▶ **Required work**
Would you please print the data a second time, exactly as it stands?

▶ **Given material**
++++++++++++++++++++

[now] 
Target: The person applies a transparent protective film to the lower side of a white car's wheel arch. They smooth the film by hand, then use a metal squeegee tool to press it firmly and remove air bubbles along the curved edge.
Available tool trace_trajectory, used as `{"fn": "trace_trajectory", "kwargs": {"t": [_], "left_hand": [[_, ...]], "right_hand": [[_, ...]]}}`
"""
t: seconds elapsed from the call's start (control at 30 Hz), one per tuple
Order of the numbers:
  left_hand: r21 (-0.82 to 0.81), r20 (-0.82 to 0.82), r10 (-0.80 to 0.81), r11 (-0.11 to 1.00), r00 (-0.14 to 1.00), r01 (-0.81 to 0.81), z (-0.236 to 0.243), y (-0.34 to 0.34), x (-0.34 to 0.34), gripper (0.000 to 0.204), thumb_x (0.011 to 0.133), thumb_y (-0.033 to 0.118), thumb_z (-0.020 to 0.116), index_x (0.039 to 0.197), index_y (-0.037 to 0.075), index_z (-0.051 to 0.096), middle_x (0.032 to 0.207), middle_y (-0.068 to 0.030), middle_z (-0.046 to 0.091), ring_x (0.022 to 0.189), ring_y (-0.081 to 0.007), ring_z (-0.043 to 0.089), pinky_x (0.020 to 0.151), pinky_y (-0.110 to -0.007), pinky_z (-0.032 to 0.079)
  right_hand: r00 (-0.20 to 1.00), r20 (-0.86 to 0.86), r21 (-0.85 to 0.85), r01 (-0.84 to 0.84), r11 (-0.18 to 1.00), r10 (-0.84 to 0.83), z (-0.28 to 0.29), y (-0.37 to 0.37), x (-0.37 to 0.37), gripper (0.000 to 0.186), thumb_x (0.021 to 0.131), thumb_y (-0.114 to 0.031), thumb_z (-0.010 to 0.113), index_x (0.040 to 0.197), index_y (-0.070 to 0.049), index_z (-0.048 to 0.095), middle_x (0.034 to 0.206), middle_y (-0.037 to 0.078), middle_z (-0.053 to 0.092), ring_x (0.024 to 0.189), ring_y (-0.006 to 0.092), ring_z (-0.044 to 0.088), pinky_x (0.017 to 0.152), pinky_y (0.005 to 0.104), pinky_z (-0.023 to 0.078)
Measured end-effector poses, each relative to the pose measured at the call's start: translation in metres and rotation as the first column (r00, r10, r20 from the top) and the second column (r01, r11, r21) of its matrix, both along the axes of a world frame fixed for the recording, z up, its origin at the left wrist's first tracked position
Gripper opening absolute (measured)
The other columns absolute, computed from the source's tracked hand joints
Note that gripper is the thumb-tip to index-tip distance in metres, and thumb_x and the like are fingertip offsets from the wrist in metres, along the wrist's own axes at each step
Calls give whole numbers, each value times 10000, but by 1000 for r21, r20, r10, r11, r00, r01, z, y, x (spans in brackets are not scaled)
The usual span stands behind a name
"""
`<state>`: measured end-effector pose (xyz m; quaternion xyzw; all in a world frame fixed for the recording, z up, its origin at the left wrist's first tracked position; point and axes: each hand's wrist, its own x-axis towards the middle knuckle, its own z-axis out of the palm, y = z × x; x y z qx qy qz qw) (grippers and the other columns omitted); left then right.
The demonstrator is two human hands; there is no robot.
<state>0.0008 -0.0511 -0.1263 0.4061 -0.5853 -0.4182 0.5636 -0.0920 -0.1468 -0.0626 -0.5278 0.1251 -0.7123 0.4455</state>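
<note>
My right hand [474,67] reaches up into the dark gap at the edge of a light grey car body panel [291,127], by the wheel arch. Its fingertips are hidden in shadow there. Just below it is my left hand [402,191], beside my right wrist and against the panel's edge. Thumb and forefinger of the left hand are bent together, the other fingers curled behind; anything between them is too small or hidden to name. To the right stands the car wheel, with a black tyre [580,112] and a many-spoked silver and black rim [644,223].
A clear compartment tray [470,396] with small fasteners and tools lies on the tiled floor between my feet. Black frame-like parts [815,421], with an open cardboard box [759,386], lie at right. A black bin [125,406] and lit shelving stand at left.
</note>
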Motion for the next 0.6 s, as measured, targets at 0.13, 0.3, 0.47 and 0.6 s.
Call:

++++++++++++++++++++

▶ **Reply to the exercise**
[now] 
Target: The person applies a transparent protective film to the lower side of a white car's wheel arch. They smooth the film by hand, then use a metal squeegee tool to press it firmly and remove air bubbles along the curved edge.
Available tool trace_trajectory, used as `{"fn": "trace_trajectory", "kwargs": {"t": [_], "left_hand": [[_, ...]], "right_hand": [[_, ...]]}}`
"""
t: seconds elapsed from the call's start (control at 30 Hz), one per tuple
Order of the numbers:
  left_hand: r21 (-0.82 to 0.81), r20 (-0.82 to 0.82), r10 (-0.80 to 0.81), r11 (-0.11 to 1.00), r00 (-0.14 to 1.00), r01 (-0.81 to 0.81), z (-0.236 to 0.243), y (-0.34 to 0.34), x (-0.34 to 0.34), gripper (0.000 to 0.204), thumb_x (0.011 to 0.133), thumb_y (-0.033 to 0.118), thumb_z (-0.020 to 0.116), index_x (0.039 to 0.197), index_y (-0.037 to 0.075), index_z (-0.051 to 0.096), middle_x (0.032 to 0.207), middle_y (-0.068 to 0.030), middle_z (-0.046 to 0.091), ring_x (0.022 to 0.189), ring_y (-0.081 to 0.007), ring_z (-0.043 to 0.089), pinky_x (0.020 to 0.151), pinky_y (-0.110 to -0.007), pinky_z (-0.032 to 0.079)
  right_hand: r00 (-0.20 to 1.00), r20 (-0.86 to 0.86), r21 (-0.85 to 0.85), r01 (-0.84 to 0.84), r11 (-0.18 to 1.00), r10 (-0.84 to 0.83), z (-0.28 to 0.29), y (-0.37 to 0.37), x (-0.37 to 0.37), gripper (0.000 to 0.186), thumb_x (0.021 to 0.131), thumb_y (-0.114 to 0.031), thumb_z (-0.010 to 0.113), index_x (0.040 to 0.197), index_y (-0.070 to 0.049), index_z (-0.048 to 0.095), middle_x (0.034 to 0.206), middle_y (-0.037 to 0.078), middle_z (-0.053 to 0.092), ring_x (0.024 to 0.189), ring_y (-0.006 to 0.092), ring_z (-0.044 to 0.088), pinky_x (0.017 to 0.152), pinky_y (0.005 to 0.104), pinky_z (-0.023 to 0.078)
Measured end-effector poses, each relative to the pose measured at the call's start: translation in metres and rotation as the first column (r00, r10, r20 from the top) and the second column (r01, r11, r21) of its matrix, both along the axes of a world frame fixed for the recording, z up, its origin at the left wrist's first tracked position
Gripper opening absolute (measured)
The other columns absolute, computed from the source's tracked hand joints
Note that gripper is the thumb-tip to index-tip distance in metres, and thumb_x and the like are fingertip offsets from the wrist in metres, along the wrist's own axes at each step
Calls give whole numbers, each value times 10000, but by 1000 for r21, r20, r10, r11, r00, r01, z, y, x (spans in brackets are not scaled)
The usual span stands behind a name
"""
`<state>`: measured end-effector pose (xyz m; quaternion xyzw; all in a world frame fixed for the recording, z up, its origin at the left wrist's first tracked position; point and axes: each hand's wrist, its own x-axis towards the middle knuckle, its own z-axis out of the palm, y = z × x; x y z qx qy qz qw) (grippers and the other columns omitted); left then right.
The demonstrator is two human hands; there is no robot.
<state>0.0008 -0.0511 -0.1263 0.4061 -0.5853 -0.4182 0.5636 -0.0920 -0.1468 -0.0626 -0.5278 0.1251 -0.7123 0.4455</state>
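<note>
My right hand [474,67] reaches up into the dark gap at the edge of a light grey car body panel [291,127], by the wheel arch. Its fingertips are hidden in shadow there. Just below it is my left hand [402,191], beside my right wrist and against the panel's edge. Thumb and forefinger of the left hand are bent together, the other fingers curled behind; anything between them is too small or hidden to name. To the right stands the car wheel, with a black tyre [580,112] and a many-spoked silver and black rim [644,223].
A clear compartment tray [470,396] with small fasteners and tools lies on the tiled floor between my feet. Black frame-like parts [815,421], with an open cardboard box [759,386], lie at right. A black bin [125,406] and lit shelving stand at left.
</note>
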Motion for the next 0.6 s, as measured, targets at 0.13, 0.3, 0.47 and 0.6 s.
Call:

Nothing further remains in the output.